Upon returning to Chicago, I fell in with a band of rough veterans that didn’t want to settle for a desk job downtown. We’d head down to Missouri and Iowa for our jobs, a bank here, an insurance company there. I never could look the tellers in the eyes when I told them I was holding the joint up. I guess Doe’s spirit did a number on me after all. We weren’t the sorriest bank robbers, but we certainly weren’t the best. We had a run of it. I heard earlier this month of some kid named Jesse James. Just a boy, knocking over a bank down in Missouri- I guess them are his parts nowadays. Hell, he can have it. We’ve no use for it now.

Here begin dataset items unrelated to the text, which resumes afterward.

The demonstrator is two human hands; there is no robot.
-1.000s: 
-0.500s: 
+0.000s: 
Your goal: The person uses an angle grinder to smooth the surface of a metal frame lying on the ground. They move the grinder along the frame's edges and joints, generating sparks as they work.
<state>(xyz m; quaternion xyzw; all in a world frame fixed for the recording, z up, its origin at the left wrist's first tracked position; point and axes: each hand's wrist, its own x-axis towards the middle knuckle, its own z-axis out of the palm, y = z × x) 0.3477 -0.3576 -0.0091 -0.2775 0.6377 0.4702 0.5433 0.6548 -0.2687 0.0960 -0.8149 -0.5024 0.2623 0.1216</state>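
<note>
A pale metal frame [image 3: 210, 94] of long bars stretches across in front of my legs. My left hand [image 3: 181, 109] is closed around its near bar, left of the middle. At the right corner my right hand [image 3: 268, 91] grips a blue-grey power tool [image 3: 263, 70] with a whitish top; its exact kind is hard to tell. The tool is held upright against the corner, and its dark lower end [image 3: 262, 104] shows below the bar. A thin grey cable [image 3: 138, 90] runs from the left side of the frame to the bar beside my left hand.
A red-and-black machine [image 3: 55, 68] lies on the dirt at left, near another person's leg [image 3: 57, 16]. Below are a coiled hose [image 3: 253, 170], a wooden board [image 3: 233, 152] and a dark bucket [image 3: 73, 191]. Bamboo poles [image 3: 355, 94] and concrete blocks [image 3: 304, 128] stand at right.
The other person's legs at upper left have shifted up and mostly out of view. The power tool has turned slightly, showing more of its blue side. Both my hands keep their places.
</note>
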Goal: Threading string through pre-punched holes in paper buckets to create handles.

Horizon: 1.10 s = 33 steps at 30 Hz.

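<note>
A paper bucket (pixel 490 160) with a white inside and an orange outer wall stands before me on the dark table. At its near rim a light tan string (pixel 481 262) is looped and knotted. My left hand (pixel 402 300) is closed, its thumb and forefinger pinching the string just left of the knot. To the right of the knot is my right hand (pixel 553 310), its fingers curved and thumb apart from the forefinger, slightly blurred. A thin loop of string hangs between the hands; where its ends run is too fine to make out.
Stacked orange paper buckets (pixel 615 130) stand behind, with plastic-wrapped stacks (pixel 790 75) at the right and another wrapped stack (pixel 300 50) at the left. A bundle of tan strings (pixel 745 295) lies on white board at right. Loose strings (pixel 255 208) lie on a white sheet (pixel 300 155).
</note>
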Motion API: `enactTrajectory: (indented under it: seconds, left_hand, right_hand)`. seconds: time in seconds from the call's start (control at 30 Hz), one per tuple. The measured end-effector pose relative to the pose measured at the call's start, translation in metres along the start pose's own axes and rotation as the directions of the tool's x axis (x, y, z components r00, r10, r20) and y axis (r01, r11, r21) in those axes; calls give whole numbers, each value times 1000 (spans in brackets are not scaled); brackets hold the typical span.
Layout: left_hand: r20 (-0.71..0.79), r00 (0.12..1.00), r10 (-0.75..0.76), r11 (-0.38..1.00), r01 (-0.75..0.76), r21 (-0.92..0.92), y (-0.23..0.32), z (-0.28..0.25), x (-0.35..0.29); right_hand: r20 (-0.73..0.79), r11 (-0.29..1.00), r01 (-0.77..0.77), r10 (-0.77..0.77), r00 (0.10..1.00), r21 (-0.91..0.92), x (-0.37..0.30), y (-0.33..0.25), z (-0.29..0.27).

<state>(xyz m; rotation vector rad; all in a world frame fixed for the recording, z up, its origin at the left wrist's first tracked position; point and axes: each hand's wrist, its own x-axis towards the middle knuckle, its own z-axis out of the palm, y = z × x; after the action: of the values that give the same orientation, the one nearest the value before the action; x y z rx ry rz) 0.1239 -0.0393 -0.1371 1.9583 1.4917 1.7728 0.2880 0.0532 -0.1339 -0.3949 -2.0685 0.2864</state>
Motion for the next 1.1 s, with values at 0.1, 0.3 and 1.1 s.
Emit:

Before the war I could hardly tell you what Christmas was, let alone when it was. There’s talks now that General Grant, pardon me, President Grant is going to make it a national holiday.

I guess now it’s Christmas Eve of 1869. A man has just asked me if I had any last words before the firing squad carried out their task of the day. I never thought someone would ask me what my last words would be- just figured a bullet would catch me slack-jawed. I guess now would be a good time to listen to my Doe and get down to pray. Hard to take a knee strapped up to a fence post with my hands tied behind my back. I can’t surely say if a blindfold counts as a man closing his eyes for prayer either, but I suppose it’ll do for now. As for my last words, I think I’ll just keep them to myself.

“Nah.” I tell the man with a pistol on his belt.

He steps away. I hear him shout his orders and I feel the tight wad of lead crash into my chest. Merry Christmas, President Grant. I hope your holiday catches on. A day to be celebrated far and wide across this burnt and broken union. I pray that Doe waited for me.